Measurement and tracking is therefore becoming much more granular also: the industry
is developing post-click conversion tracking for email, as well as cross-channel
analysis in order to fully assess the impact of their emails.
Email is the glue
Email is the thread running between the website and the
printed media and television and radio and now the cell phone and wireless devices.
Email drives purchases and activities in all these other channels. DoubleClick
found in its surveys that 68% of respondents have made purchases online after
receiving email. 59% after receiving email have then made purchases in physical
retail stores. 39% bought through a catalog after email marketing, 34% through
call centers, and 20% through postal mail. Emails are motivating consumers to
purchase both online and offline.
Europe is expected to surpass the US this holiday season
in ecommerce revenues, largely because European catalog merchants have gone further
with tying their printed media to their online service, and vice versa. People
are reading print catalogs, and buying online. Analysts caution not to abandon
any one medium over the other, but to use a creative mix of strategies.
Companies themselves haven't quite grasped yet this correspondence
between the different media. Enterprise culture still views websites as providers
of information or services, a means of placing orders and a way to enhance the
company profile. Customer care, data capture and customer relationship management
techniques are generally seen as secondary, rather than principal, functions.

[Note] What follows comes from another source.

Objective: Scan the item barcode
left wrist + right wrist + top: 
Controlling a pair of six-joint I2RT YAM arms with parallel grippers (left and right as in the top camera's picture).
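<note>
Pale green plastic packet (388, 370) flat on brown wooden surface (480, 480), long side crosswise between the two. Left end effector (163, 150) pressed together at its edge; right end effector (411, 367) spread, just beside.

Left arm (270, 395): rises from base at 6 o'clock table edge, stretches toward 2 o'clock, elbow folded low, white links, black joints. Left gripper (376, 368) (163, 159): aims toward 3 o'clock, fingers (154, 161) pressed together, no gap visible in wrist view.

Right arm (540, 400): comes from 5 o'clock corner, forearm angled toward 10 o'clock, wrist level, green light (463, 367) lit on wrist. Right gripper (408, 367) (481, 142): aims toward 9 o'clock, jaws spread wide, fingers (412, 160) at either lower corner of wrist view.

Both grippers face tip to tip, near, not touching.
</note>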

Most companies actively collect basic contact details on their customers and prospects,
and more than half send direct mail to consumers whose data has been captured
online. But the concept of continuing the personalized service into the website
is only slowly taking hold. Research is finding that email response rates among
online companies still leaves a lot to be desired, for example, even after at
least two years of industry consultants decrying poor Web service.